YOUR OBJECTIVE: Repeat only the lines below from the one containing "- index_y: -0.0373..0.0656" through the one containing "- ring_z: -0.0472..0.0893", inclusive, exactly as written.

GIVEN MATERIAL:
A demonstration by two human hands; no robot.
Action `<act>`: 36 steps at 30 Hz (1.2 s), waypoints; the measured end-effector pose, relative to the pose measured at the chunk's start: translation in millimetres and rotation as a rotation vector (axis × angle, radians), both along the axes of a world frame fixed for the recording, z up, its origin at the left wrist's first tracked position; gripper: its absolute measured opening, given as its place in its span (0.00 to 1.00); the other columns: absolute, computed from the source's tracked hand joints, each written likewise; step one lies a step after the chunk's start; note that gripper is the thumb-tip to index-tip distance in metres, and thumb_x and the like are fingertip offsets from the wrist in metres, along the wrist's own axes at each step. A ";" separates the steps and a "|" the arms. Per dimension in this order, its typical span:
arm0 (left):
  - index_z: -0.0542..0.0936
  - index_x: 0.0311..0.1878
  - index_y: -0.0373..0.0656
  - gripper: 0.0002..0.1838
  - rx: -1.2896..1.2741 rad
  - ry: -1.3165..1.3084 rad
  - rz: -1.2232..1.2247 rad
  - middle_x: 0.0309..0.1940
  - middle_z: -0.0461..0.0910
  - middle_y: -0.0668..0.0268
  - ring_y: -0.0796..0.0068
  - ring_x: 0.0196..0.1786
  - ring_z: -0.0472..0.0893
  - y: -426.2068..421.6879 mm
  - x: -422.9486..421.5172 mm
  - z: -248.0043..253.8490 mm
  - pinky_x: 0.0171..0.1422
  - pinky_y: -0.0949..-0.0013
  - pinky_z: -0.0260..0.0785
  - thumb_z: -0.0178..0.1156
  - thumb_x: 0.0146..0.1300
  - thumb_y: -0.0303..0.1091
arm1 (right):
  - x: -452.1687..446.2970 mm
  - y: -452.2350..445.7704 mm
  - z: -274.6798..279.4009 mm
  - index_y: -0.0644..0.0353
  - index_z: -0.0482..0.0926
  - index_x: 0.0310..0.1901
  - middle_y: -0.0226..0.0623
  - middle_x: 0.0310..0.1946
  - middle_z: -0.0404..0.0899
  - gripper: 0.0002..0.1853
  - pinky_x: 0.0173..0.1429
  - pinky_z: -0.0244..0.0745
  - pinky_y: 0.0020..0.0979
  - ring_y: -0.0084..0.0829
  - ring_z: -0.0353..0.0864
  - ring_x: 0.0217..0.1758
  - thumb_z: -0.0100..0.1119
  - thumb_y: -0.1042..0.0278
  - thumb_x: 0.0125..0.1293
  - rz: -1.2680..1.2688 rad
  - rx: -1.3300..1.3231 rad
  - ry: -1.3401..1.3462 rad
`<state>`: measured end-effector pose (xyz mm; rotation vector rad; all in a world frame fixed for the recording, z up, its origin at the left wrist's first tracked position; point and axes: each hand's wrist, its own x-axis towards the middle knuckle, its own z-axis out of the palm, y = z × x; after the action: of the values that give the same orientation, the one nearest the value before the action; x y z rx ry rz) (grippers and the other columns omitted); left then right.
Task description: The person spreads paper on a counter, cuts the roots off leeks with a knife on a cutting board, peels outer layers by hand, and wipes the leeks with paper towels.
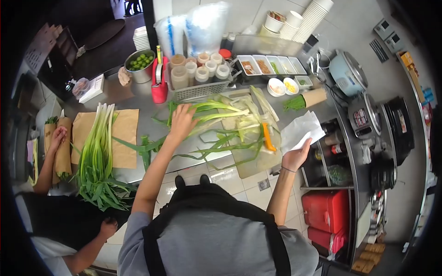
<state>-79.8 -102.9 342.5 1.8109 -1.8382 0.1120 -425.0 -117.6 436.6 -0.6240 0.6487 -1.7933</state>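
My left hand [183,122] is closed over the green leaves of some leeks [225,110] lying across the metal counter. In my right hand [297,156], gripped at the lower edge, is a white sheet of paper [301,131]. Between my hands, a pale cutting board [252,169] carries loose leek stalks, trimmed leaves and pale peelings. An orange-handled tool [268,137], perhaps a knife, rests on the board; leaves cover part of it.
At left, a co-worker's hand [59,135] touches a paper-wrapped bundle [63,149] beside leeks [97,142] on brown paper [125,158]. Behind stand a lime pot [140,76], a sauce-bottle basket [202,92] and topping trays [271,66]. Wrapped herbs [294,103] lie at right.
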 end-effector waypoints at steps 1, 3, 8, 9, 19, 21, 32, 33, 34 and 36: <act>0.78 0.46 0.44 0.21 0.029 -0.016 -0.021 0.50 0.70 0.61 0.59 0.55 0.67 -6.8 -2.0 -6.6 0.55 0.57 0.63 0.66 0.48 0.40 | -1.0 1.4 -3.1 0.62 0.64 0.61 0.34 0.59 0.68 0.23 0.67 0.58 0.35 0.32 0.67 0.62 0.43 0.55 0.71 -0.035 -0.003 0.020; 0.77 0.47 0.44 0.23 0.134 -0.036 -0.072 0.49 0.70 0.61 0.60 0.54 0.66 -16.1 -12.1 -8.7 0.55 0.57 0.62 0.67 0.46 0.42 | 0.8 5.0 -10.5 0.64 0.63 0.60 0.36 0.58 0.69 0.23 0.66 0.59 0.33 0.31 0.67 0.61 0.43 0.56 0.71 -0.103 -0.016 0.040; 0.78 0.46 0.44 0.17 0.206 -0.166 -0.106 0.41 0.76 0.61 0.59 0.49 0.74 -41.4 -15.4 -38.4 0.50 0.56 0.67 0.62 0.54 0.39 | 20.3 9.0 -31.1 0.66 0.67 0.56 0.38 0.49 0.73 0.22 0.58 0.65 0.30 0.28 0.72 0.52 0.45 0.55 0.70 -0.265 0.060 0.271; 0.78 0.45 0.44 0.15 0.241 -0.075 -0.115 0.39 0.77 0.58 0.56 0.46 0.75 -43.2 -13.5 -34.0 0.48 0.54 0.68 0.59 0.56 0.39 | 22.7 6.0 -37.7 0.67 0.69 0.53 0.36 0.45 0.74 0.22 0.54 0.66 0.28 0.26 0.72 0.47 0.45 0.54 0.70 -0.286 0.098 0.403; 0.78 0.40 0.39 0.14 0.507 0.336 -0.373 0.29 0.81 0.57 0.60 0.33 0.81 -34.4 8.7 71.6 0.40 0.58 0.71 0.49 0.64 0.39 | 203.2 -66.9 -45.3 0.62 0.77 0.40 0.45 0.41 0.78 0.16 0.59 0.59 0.39 0.37 0.75 0.49 0.47 0.57 0.65 -0.185 -0.757 1.822; 0.78 0.39 0.38 0.15 0.521 0.470 -0.430 0.26 0.80 0.60 0.65 0.30 0.80 -32.0 15.2 67.3 0.38 0.62 0.71 0.48 0.65 0.40 | 208.5 -79.2 -46.1 0.58 0.79 0.26 0.38 0.27 0.81 0.18 0.48 0.66 0.36 0.35 0.80 0.35 0.48 0.54 0.65 0.012 -0.734 2.036; 0.78 0.39 0.36 0.17 0.516 0.649 -0.538 0.23 0.77 0.67 0.78 0.28 0.75 -3.4 20.3 44.3 0.38 0.71 0.67 0.45 0.69 0.41 | 134.6 -140.7 -41.2 0.56 0.78 0.17 0.39 0.14 0.75 0.23 0.34 0.69 0.39 0.39 0.77 0.20 0.45 0.54 0.66 -0.094 -0.998 1.927; 0.78 0.39 0.36 0.17 0.526 0.688 -0.547 0.22 0.77 0.67 0.79 0.28 0.75 -2.1 16.2 44.7 0.38 0.71 0.67 0.45 0.69 0.40 | 131.6 -141.8 -38.9 0.56 0.77 0.16 0.40 0.14 0.75 0.24 0.34 0.69 0.40 0.40 0.77 0.21 0.45 0.55 0.67 -0.105 -0.983 1.947; 0.78 0.39 0.35 0.17 0.533 0.723 -0.556 0.22 0.77 0.67 0.79 0.28 0.75 -2.9 12.9 46.8 0.38 0.71 0.67 0.45 0.69 0.40 | 127.9 -145.0 -34.5 0.56 0.77 0.15 0.41 0.14 0.75 0.24 0.35 0.69 0.40 0.40 0.77 0.21 0.44 0.55 0.67 -0.120 -0.969 1.967; 0.77 0.41 0.35 0.17 0.573 0.784 -0.584 0.23 0.77 0.68 0.80 0.28 0.74 -0.2 15.3 43.5 0.37 0.73 0.67 0.44 0.70 0.39 | 95.4 -174.2 -45.9 0.57 0.75 0.17 0.43 0.14 0.75 0.22 0.30 0.70 0.44 0.43 0.76 0.20 0.42 0.58 0.68 -0.163 -0.947 2.105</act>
<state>-64.4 -103.1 386.0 1.2378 -1.7710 -1.2572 -329.5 -291.8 390.8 -3.2117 1.0225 -0.7757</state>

TASK RESULT:
  - index_y: -0.0373..0.0656
  - gripper: 0.0002..0.1838
  - rx: -1.2896..1.2741 rad
  - ry: -1.3165..1.3084 rad
  - rz: -1.2232..1.2247 rad
  - middle_x: 0.0309..0.1940
  - middle_z: -0.0461..0.0910
  - middle_y: -0.0668..0.0268
  - ring_y: -0.0796..0.0068
  - ring_x: 0.0196..0.1786
  - ring_z: -0.0472..0.0893

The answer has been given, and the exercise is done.